Photo du rédacteur: Gaultier BoivineauGaultier Boivineau

     Quand je parle de ma passion pour le patrimoine autour de moi, je ne cesse de me référer à un label qui me fascine depuis que j’en ai découvert l’existence : celui des centres culturels de rencontre, ou CCR. Derrière ces trois lettres se cachent des lieux exceptionnels, des monuments-laboratoires où la création est reine, des espaces de vie dynamiques et modernes, chargés d’Histoire mais profondément ancrés dans notre époque. Les CCR portent un regard neuf et vivant sur le patrimoine, battant en brèche l’hyper conservatisme qui, paradoxalement, constitue bien l’une des menaces planant sur le destin des monuments. Je crois moi-même tellement en cette vision que j’ai un jour décidé de prendre contact avec la déléguée générale de l’association pilote de ce réseau, Isabelle Battioni. S’ensuivit une discussion passionnante, dont voici une petite synthèse made in moi-même. Puisse-t-elle vous donner envie de découvrir quelques-uns de ces lieux remarquables, qui essaiment depuis une quarantaine d’années en France, en Europe… et dans le monde.

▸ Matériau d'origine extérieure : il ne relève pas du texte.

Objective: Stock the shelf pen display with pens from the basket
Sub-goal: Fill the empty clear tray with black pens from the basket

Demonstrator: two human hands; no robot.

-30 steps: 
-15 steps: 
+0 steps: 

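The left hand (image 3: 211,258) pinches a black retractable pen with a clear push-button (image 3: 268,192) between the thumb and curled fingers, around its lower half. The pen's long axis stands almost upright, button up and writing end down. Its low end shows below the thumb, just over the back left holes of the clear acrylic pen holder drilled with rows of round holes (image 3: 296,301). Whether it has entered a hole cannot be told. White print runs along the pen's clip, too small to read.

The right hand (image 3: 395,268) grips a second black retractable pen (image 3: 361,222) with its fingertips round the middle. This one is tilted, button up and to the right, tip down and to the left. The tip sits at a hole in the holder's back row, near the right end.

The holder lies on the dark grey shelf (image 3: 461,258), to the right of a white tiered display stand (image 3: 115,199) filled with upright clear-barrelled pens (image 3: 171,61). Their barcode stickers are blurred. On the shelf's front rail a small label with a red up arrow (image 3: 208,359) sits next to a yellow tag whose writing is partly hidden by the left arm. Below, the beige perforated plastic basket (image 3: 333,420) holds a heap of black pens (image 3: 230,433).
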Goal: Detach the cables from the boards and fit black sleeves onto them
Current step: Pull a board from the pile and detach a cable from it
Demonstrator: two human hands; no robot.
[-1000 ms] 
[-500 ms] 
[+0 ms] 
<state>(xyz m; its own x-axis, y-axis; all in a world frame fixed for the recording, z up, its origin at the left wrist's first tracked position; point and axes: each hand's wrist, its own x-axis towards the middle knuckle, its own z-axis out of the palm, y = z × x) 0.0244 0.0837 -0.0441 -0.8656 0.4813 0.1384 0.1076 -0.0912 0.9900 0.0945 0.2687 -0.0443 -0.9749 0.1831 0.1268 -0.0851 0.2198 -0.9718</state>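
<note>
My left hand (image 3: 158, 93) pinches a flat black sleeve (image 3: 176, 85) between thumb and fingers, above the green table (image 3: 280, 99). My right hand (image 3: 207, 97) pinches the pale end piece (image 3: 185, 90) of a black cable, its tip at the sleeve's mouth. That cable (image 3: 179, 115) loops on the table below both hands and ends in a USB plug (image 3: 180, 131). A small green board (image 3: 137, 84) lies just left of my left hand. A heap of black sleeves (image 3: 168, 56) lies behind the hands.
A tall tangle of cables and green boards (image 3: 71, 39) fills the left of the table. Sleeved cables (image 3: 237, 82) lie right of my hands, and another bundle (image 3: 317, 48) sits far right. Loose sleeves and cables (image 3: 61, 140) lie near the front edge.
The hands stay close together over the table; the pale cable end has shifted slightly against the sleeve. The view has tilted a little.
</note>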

Ce qui fait l’originalité du label CCR, en premier lieu, c’est l’adhésion à une charte et à des valeurs, plus qu’à un mécanisme.

ISABELLE BATTIONI



     Les centres culturels de rencontre sont créés en France en 1972 autour de six monuments majeurs, à l’initiative du ministre des affaires culturelles Jacques Duhamel et de son directeur de cabinet, Jacques Rigaud. Initié par l’Association des Centres culturels de rencontre (ou ACCR, pour les fans d’acronymes), le projet porte sur la réhabilitation, la mise en valeur et l’ouverture au public de sites patrimoniaux, dans lesquels vient s’ancrer une activité de production intellectuelle et artistique de qualité. Celle-ci assure leur réaffectation permanente et leur rayonnement, à l’échelle locale et internationale. À la différence d’autres lieux labellisés, les CCR sont uniquement caractérisés par leur adhésion à une charte qui, au-delà d’un cahier des charges restrictif, définit des valeurs. Parmi elles : un intérêt porté aux territoires, le partenariat avec les collectivités et l’État, la diversité des ressources, une forme d’autonomie, la primauté donnée à la création, notamment par le biais de résidences, une réflexion transversale sur le site, son histoire et son sens actuel, au regard d’un projet innovant. Les CCR constituent à plusieurs égards des structures singulières, ne répondant pas à un modèle défini : leur forme juridique est variable, tandis que les projets qu’elles portent sont tous uniques. La Fondation Royaumont, sise dans une abbaye du Val-d’Oise, accueille ainsi un Centre international pour les artistes de la musique et de la danse ; le Centre d’Arts et de Nature, ayant investi le Domaine de Chaumont-sur-Loire, explore les liens entre l’art, les jardins et l’environnement naturel ; le Centre culturel de l’Ouest, dans l’Abbaye Royale de Fontevraud (évoquée précédemment), réinvente une « Cité idéale » dans laquelle s’expérimente le partage et le vivre ensemble… Musique et sacré à l’Abbaye d’Ambronay, écritures du spectacle à la Chartreuse de Villeneuve lez Avignon, arts de l’intime au Château de l’Esparrou… La multiplicité des projets, tous associés à une thématique précise, contribue à la richesse et à la qualité du réseau développé par l’ACCR.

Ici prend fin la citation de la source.